Maybe it’s insecurity, a leftover from birthday parties with only one person showing up, or parties where people leave early to go see a movie.
Often, it’s a noble impulse, but a misplaced one. It’s not a bad thing to plan activities to do together, places to go, entertainment to enjoy. It’s certainly not bad to get together and try to make a difference.
But every single gathering doesn’t have to accomplish that. It’s okay for a gathering to not accomplish anything. It’s enough of a feat just to get schedules to align!
Like I said, you can’t out-entertain a world that’s designed to do just that at all times.
If, like me, you feel called to step into the role of host, I want you to try something. And I’ll try it with you.
Let the gathering be the point.
Let it be the start of everything. Before you get into the book clubs and community gardens, the celebrations and nitty-gritty of tackling challenges together, just get together.
It’s tempting to try and single-handedly solve the loneliness epidemic all at once. But community is not a vending machine where you press a button and out pops whatever you need.
It’s a tree. You gotta plant it before you can water it, water it before you can trim it, and trim it before you can pick the fruit.
I can hear you asking: what if my friends won’t gather?
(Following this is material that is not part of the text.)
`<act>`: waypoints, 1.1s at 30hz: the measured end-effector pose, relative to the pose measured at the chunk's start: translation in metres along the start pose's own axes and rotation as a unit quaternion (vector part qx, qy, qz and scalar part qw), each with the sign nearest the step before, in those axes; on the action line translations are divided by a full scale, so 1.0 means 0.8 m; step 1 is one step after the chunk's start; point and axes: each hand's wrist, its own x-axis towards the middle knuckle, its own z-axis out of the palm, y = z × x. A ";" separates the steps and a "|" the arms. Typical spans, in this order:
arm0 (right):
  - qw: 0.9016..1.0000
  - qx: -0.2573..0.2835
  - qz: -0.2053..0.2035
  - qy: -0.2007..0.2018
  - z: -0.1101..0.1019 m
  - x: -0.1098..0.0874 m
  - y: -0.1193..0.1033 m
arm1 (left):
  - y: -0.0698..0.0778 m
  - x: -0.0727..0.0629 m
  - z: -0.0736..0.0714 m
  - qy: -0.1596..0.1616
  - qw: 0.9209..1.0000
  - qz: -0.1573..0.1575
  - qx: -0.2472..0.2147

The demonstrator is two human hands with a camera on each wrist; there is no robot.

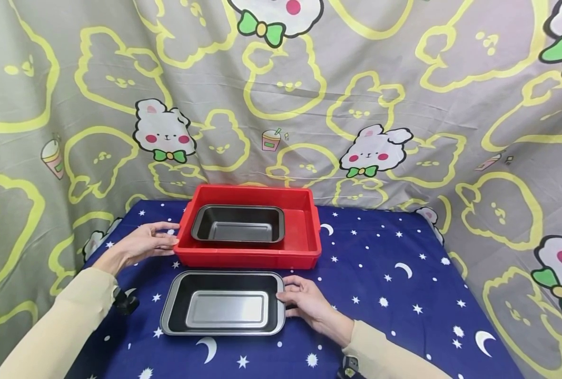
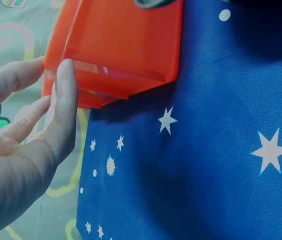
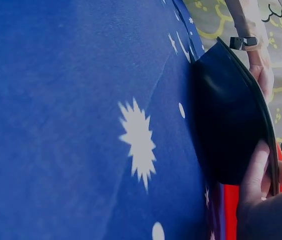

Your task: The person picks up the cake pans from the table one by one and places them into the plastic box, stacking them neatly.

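Note:
A dark grey loaf pan [image 1: 226,331] is in front of the red bin [image 1: 243,259] in the head view, its hollow facing up. My right hand [image 1: 309,305] pinches that pan's right end rim, the thumb over the edge. From the right wrist, the pan's dark outer wall [image 3: 225,120] shows, with the right hand [image 3: 260,185] at its end. A second, smaller-looking loaf pan [image 1: 238,239] sits inside the bin, towards its left. At the bin's left end, my left hand [image 1: 145,243] touches the rim with extended fingertips; the left wrist view shows the thumb [image 2: 67,85] against the end wall.
A dark blue cloth [image 1: 371,310] with white stars and moons covers the table. Behind the bin hangs a grey curtain [image 1: 304,126] with yellow outlines and white rabbits, which also runs along both sides. The right part of the bin's floor [image 1: 297,226] is bare.

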 end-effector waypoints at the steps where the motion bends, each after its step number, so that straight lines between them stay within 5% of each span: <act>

It’s a learning curve for all of us. We all have to figure out how to do community in the midst of our busy lives. If they want it as much as you do, they will be willing to learn and grow and make sacrifices. You will all have to ebb and flow together, changing priorities as needed.
It’s possible your friends don’t care about community the way you do. It’s possible your coworkers have zero interest in getting drinks after work.
It’s possible you’re trying to build relationships with people who genuinely, deeply, thoroughly, could not care less.
In which case, that’s not your community. You can’t plant a thorn bush and expect apples.
The best way to find people who want community is to talk about it. I’m serious! Tell people you’re trying to build community and those who want the same thing will come out of the woodwork.
It doesn’t have to be fancy. It doesn’t have to be flashy. It doesn’t have to solve everybody’s problems.
It just has to be. And you just have to be together.